A Simple Explanation of K-means Clustering in Python | Machine Learning

Written by- AionlinecourseMachine Learning Tutorials

22_clustering

In this tutorial, we are going to understand K-means Clustering and implement the algorithm in Python

What is Clustering?

Clustering is an unsupervised learning algorithm. A cluster refers to groups of aggregated data points because of certain similarities among them. Clustering algorithms group the data points without referring to known or labeled outcomes.

There are commonly two types of clustering algorithms, namely K-means Clustering and Hierarchical Clustering. In this tutorial, we are going to understand and implement the simplest one of them- the K-means clustering.

What is K-means Clustering? 

This algorithm categorizes data points into a predefined number of groups K, where each data point belongs to the group or cluster with the nearest mean. Data points are clustered based on similarities in their features. The algorithm works iteratively to assign each data point to one of the K groups in such a way that the distance(i.e. Euclidian or Manhattan) between the centroid(i.e. the center of the cluster) of that group and the data point be small. The algorithm produces exactly K different clusters of the greatest possible distinction.
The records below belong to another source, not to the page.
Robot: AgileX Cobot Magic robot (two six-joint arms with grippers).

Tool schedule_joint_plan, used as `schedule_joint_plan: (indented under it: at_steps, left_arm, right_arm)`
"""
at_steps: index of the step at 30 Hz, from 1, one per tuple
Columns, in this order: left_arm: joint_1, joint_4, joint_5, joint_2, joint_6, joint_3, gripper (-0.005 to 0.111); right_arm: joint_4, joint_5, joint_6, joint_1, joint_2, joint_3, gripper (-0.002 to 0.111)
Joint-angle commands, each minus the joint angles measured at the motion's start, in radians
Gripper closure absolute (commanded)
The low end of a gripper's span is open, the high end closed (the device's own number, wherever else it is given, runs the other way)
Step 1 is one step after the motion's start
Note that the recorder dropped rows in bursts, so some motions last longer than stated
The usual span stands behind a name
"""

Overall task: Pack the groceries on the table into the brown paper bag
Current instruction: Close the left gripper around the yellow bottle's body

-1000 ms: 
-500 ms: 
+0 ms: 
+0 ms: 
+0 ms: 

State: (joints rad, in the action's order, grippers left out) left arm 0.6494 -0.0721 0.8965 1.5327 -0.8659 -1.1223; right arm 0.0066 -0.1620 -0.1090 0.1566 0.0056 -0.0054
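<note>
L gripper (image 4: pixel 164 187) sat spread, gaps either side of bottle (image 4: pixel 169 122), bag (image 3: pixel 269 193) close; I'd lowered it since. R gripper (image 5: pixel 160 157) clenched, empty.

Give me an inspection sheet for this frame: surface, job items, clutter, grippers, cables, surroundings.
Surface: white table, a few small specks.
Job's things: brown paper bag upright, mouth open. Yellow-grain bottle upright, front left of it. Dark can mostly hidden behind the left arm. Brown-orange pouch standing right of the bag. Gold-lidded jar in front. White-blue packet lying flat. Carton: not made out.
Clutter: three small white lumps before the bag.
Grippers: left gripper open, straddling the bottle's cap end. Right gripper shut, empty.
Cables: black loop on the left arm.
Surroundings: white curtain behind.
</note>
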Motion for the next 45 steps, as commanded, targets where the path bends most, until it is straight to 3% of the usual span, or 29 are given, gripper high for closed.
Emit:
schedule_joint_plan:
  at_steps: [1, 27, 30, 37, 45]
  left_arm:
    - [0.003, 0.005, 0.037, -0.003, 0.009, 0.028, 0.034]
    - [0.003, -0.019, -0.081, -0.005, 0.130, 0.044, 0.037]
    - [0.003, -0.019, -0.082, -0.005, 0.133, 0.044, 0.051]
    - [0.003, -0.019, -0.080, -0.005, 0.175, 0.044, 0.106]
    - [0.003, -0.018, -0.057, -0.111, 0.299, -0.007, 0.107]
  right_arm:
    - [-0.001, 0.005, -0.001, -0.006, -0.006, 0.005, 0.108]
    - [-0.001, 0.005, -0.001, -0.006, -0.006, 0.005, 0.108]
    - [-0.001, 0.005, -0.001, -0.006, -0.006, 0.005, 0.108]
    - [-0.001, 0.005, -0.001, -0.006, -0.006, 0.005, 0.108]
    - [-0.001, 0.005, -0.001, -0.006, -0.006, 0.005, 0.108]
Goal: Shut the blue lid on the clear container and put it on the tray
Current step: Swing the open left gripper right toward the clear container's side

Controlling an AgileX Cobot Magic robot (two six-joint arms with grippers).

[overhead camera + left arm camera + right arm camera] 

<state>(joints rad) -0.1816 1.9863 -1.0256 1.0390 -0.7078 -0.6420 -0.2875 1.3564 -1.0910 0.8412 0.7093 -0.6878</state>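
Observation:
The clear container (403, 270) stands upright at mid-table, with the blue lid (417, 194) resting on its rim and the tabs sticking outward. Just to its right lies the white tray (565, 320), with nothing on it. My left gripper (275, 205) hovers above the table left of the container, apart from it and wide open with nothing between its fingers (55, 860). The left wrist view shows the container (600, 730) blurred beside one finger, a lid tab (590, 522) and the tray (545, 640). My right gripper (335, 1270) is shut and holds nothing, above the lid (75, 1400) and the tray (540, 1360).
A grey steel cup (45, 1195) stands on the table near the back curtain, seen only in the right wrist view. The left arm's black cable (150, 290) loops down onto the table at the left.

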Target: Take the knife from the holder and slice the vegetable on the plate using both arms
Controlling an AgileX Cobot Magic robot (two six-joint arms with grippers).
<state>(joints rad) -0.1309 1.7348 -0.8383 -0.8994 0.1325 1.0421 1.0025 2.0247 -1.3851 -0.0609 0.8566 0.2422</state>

                                             23_1_K_means_clustering

How K-means Clustering Works?  


K-means Clustering takes an iterative approach to perform the clustering task. The working steps of this algorithm are as follows-

Step 1: Choose the number K of clusters.

Step 2: Select at random K points, the centroids(not necessarily from our dataset).

Step 3: Assign each data point to the closest centroid based on euclidian or manhattan distance. That forms K clusters.

Step 4: Compute and place the new centroid of each cluster.

Step 5: Reassign each data point to the new closest centroid. If any reassignment took place, go to step 4.

It stops creating or optimizing clusters if either the centroids have stabilized meaning no new reassignment of data points takes place or the algorithm reaches the defined number of iterations.

Choosing The Optimal Number of Clusters

The value of k is very crucial for optimal outcomes from the algorithm. There are several techniques to choose the optimal value for k including-

  • Cross-Validation,
  • Silhouette Method
  • G-means Algorithm
  • Elbow Method

Here we will implement the elbow method to find the optimal value for k.

As the K-means algorithm works by taking the distance between the centroid and data points, we can intuitively understand that the higher number of clusters will reduce the distances among the points. For that, we plot the number of clusters k and the Within Cluster Sum of Squares(WCSS). The plot would look like an elbow, as with an increasing number of clusters after a certain point, the WCSS starts to stabilize and tends to go parallel with the horizontal axis. So we will take that point after which the plot tends to become similar.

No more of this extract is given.